Anne-Hélène Le Trocquer is one of the three partners responsible for the Corporate/M&A practice of Aramis. Her professional practice mainly covers M&A, strategic alliances, fundraising (venture/growth capital, ICO) and restructuring. She also deals with all types of French Company law issues. Furthermore, Anne-Hélène has developed an industry-specific expertise in the field of strategic disruptive technologies such as artificial intelligence and blockchain/DLT and her sectoral expertise covers in particular financial services, asset management, IT & SaaS services, retail and mobility. Prior to joining Aramis, she worked in the Paris, London and New York offices of Clifford Chance where she started her career in 2003, Paul Hastings Janofsky & Walker, and de Gaulle Fleurance & Associés as a partner from 2015. Professional memberships: IBA, Cercle Montesquieu and ADAN (Association pour le Développement des Actifs Numériques).

Partner

Education

French Juris Doctor (Magistère), with Certificate in Domestic and International Business law, Rennes I University (1997)

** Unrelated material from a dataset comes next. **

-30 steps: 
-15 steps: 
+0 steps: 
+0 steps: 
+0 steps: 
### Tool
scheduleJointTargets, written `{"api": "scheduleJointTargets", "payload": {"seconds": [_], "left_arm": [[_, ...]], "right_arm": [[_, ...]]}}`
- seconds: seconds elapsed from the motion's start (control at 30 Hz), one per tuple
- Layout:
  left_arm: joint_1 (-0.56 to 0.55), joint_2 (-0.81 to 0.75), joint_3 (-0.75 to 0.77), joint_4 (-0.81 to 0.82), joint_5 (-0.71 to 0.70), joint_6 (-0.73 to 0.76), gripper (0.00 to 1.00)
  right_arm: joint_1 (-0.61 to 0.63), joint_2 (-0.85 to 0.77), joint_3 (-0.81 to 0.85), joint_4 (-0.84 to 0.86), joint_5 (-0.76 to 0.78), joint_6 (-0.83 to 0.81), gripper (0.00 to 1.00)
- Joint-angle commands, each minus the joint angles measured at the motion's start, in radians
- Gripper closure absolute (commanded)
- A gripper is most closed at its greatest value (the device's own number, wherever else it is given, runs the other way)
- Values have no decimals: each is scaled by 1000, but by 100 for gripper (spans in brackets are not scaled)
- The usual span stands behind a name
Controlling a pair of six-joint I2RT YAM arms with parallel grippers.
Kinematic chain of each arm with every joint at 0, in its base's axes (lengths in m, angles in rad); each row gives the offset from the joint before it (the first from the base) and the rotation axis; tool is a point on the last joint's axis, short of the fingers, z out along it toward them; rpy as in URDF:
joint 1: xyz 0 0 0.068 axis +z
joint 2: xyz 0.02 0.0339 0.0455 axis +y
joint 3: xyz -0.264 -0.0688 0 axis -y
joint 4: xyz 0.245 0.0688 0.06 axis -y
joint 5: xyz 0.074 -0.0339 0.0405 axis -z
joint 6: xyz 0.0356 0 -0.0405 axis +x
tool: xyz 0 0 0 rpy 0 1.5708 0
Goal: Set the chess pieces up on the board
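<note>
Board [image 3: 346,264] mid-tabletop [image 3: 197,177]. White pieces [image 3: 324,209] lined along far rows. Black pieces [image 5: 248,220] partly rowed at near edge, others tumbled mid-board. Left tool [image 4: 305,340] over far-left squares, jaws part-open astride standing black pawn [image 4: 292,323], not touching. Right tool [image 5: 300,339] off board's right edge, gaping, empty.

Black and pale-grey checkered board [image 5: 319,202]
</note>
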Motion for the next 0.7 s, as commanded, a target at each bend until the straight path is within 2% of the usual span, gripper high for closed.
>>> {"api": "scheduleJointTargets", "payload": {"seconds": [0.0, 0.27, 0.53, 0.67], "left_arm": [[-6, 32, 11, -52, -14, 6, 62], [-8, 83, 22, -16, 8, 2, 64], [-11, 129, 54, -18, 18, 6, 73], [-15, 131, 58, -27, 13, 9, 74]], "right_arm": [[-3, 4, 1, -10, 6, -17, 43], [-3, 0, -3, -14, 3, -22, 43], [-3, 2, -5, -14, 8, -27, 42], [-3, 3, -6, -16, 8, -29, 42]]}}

Masters of Laws in International Business legal studies (LL.M.), Exeter University, U.K. (1998)

International Business law postgraduate degree (DJCE) and Legal Management of Business Organizations postgraduate degree (DESS), Aix-Marseille III University (1999-2000)

French Barrister Certificate, Paris Bar School (2002)

Masters of Laws in Business legal studies (M&A and Contracts) (LL.M.), NYU School of Law, U.S.A. (2009)

Management Control, Finance & Accounting Analysis postgraduate degree, ESSEC (Paris Business School) (2012)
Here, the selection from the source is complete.